• YOUR INSTRUCTIONS: Please transcribe the data below exactly. Leave the pictures out.

________________________

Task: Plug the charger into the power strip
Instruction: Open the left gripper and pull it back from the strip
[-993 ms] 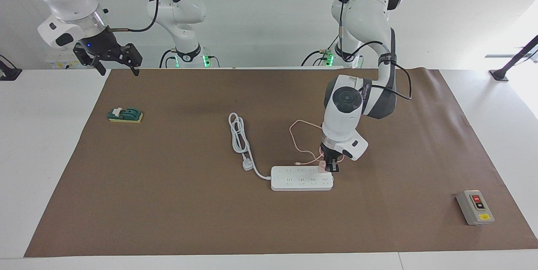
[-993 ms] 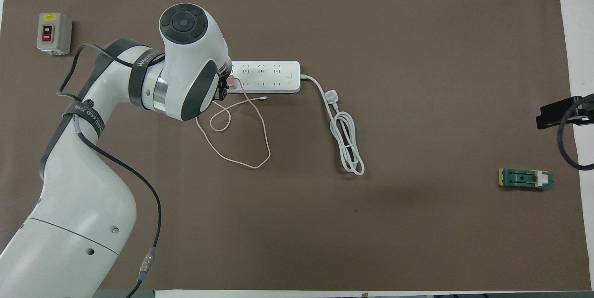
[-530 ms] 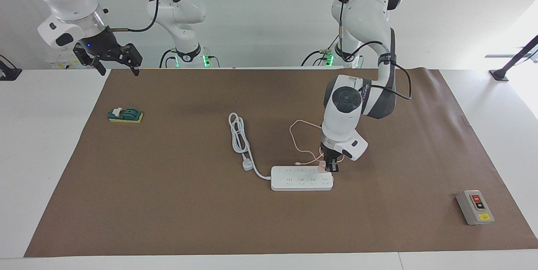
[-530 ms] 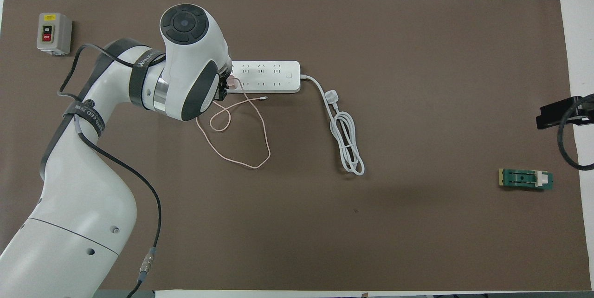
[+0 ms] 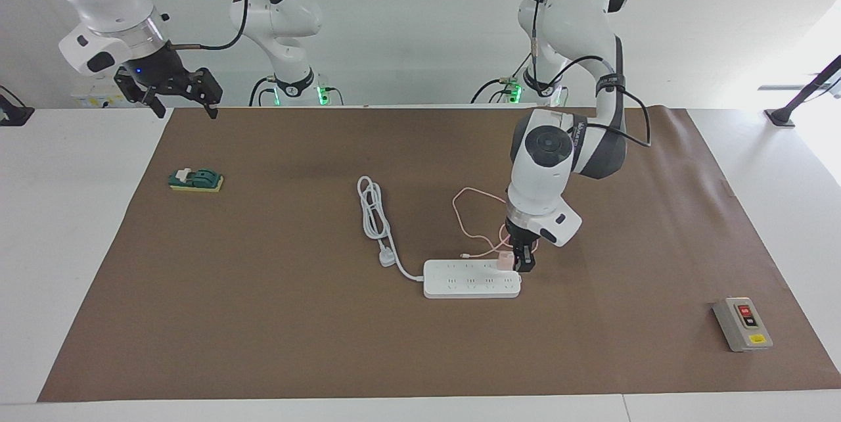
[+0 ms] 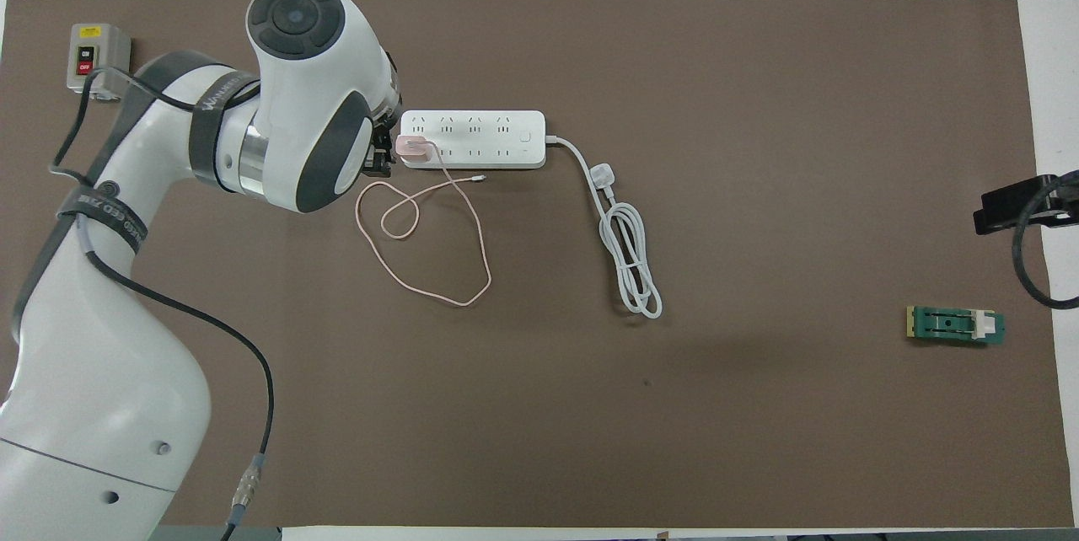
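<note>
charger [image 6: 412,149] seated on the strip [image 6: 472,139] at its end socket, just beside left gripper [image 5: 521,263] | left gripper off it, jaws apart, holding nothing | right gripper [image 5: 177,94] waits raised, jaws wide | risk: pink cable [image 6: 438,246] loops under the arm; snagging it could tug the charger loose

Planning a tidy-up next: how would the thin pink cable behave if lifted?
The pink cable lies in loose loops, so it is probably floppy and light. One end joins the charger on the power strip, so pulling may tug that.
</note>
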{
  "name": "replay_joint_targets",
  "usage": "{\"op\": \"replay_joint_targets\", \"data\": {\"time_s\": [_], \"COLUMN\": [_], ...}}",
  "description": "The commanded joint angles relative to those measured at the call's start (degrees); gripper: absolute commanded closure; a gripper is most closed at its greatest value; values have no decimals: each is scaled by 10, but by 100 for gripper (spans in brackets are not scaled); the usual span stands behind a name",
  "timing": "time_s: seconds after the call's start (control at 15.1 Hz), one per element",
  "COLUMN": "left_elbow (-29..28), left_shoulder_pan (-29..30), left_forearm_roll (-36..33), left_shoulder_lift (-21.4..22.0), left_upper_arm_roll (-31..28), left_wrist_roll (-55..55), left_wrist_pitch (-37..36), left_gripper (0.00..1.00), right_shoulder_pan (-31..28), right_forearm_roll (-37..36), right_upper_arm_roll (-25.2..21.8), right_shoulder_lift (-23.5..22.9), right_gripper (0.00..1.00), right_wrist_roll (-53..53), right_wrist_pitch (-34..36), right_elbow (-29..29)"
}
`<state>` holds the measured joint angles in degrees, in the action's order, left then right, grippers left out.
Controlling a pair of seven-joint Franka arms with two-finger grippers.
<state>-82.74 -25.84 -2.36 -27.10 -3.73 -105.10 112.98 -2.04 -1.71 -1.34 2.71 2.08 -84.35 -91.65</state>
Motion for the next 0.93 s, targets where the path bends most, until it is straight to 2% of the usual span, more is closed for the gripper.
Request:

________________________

• OUTPUT FOR THIS EXERCISE:
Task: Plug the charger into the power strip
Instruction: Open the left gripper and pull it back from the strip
[-993 ms] 
[-993 ms] 
[-530 ms] 
[-530 ms] 
[+0 ms] 
[+0 ms] 
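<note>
charger [image 6: 412,149] seated on the strip [image 6: 472,139] at its end socket, just beside left gripper [image 5: 521,263] | left gripper off it, jaws apart, holding nothing | right gripper [image 5: 177,94] waits raised, jaws wide | risk: pink cable [image 6: 438,246] loops under the arm; snagging it could tug the charger loose

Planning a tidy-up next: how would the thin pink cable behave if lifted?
The pink cable lies in loose loops, so it is probably floppy and light. One end joins the charger on the power strip, so pulling may tug that.
</note>
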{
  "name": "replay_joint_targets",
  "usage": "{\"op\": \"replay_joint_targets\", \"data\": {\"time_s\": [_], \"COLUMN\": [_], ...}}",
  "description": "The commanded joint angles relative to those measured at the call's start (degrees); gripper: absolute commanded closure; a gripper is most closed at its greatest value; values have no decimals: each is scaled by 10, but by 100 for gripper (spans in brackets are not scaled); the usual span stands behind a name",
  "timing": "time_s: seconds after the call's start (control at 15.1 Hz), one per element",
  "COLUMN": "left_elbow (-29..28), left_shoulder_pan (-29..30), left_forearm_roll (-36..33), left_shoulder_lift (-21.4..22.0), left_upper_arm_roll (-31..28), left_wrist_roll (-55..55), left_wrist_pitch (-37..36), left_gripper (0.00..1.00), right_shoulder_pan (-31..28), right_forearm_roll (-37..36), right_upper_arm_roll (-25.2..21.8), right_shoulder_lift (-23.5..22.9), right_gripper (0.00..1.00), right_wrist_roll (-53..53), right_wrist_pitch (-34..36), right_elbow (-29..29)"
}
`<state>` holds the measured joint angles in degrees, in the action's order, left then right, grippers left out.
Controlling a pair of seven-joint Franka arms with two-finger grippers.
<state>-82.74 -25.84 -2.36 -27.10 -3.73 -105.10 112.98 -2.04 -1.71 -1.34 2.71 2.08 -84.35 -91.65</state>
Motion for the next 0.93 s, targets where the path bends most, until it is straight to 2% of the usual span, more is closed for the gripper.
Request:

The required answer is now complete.